### BRIEF
Look below for the line holding "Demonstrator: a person" and the line holding "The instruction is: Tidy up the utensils". Transcribe exactly those lines and all lines between them, nothing more.

#### ENTRIES SHOWN ####

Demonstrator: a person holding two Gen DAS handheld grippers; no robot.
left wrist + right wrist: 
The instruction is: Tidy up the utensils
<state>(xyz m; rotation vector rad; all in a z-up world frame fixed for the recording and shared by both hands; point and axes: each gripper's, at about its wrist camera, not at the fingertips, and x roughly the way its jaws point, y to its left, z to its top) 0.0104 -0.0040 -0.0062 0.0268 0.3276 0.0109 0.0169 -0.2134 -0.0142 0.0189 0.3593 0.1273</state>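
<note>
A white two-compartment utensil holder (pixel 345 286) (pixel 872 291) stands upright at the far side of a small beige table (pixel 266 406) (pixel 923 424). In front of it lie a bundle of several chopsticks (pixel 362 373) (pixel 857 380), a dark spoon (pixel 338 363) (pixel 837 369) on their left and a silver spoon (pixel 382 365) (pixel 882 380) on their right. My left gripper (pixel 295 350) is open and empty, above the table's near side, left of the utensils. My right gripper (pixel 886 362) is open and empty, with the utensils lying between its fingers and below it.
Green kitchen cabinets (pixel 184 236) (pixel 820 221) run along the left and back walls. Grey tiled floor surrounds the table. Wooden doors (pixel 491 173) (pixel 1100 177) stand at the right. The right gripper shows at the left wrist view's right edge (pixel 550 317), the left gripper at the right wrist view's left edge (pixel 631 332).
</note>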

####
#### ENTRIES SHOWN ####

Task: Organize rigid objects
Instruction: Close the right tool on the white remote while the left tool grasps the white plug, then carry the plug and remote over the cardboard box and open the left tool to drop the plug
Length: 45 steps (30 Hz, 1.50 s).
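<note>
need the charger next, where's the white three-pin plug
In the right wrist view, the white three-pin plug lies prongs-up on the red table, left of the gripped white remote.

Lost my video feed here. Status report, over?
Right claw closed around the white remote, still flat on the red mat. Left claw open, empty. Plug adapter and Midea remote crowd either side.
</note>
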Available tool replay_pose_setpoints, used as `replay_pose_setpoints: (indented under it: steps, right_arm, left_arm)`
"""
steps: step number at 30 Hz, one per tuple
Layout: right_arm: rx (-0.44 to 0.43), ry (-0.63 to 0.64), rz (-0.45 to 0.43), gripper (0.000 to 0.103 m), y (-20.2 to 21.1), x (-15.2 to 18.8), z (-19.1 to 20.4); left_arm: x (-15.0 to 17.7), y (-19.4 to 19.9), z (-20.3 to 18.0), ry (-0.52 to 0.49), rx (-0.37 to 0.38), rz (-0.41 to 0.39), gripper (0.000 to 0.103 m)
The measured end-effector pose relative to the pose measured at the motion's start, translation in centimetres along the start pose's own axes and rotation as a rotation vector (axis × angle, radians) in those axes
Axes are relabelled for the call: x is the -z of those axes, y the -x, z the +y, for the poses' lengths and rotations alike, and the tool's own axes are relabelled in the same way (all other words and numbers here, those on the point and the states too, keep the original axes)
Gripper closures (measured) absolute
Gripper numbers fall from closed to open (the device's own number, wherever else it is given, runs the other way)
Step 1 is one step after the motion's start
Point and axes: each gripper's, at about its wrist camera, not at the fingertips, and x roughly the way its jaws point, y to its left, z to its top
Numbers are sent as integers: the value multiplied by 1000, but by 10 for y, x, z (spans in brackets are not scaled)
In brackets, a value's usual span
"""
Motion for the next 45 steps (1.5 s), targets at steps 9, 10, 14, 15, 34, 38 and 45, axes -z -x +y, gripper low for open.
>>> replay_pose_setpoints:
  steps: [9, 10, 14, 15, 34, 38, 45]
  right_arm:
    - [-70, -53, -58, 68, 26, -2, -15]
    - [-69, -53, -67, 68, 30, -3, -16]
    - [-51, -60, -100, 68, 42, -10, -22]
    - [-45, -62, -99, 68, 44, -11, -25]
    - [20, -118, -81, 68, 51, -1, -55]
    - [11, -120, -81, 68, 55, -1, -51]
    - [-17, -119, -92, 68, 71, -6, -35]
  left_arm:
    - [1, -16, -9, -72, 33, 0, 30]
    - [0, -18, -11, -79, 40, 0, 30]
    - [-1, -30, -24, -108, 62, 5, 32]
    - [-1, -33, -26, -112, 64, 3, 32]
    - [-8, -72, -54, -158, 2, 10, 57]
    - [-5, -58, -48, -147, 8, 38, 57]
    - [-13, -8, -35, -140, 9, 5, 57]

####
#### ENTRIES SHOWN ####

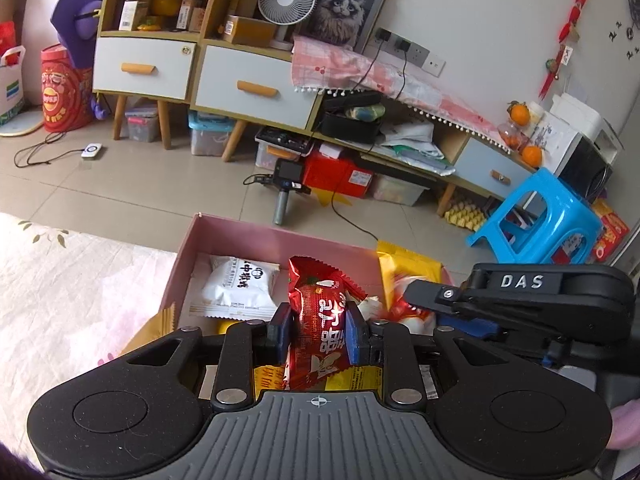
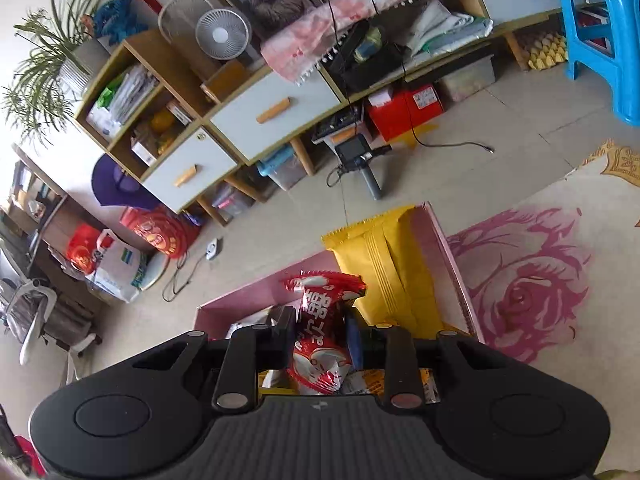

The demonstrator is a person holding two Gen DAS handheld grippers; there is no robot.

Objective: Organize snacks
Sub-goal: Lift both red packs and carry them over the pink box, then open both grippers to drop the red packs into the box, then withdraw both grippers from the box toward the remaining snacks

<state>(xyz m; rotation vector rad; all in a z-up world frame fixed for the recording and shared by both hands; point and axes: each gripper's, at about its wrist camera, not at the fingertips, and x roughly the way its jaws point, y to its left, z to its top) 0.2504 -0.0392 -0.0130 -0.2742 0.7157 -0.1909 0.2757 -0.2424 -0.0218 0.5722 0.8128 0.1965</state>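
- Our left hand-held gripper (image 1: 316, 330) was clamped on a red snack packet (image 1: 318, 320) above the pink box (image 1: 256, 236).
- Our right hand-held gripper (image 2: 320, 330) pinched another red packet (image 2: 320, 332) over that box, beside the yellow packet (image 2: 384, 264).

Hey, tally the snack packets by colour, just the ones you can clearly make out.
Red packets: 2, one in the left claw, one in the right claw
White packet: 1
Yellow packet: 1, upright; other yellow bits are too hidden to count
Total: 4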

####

### ANSWER BOX
Demonstrator: a person holding two Gen DAS handheld grippers; no robot.
left wrist + right wrist: 
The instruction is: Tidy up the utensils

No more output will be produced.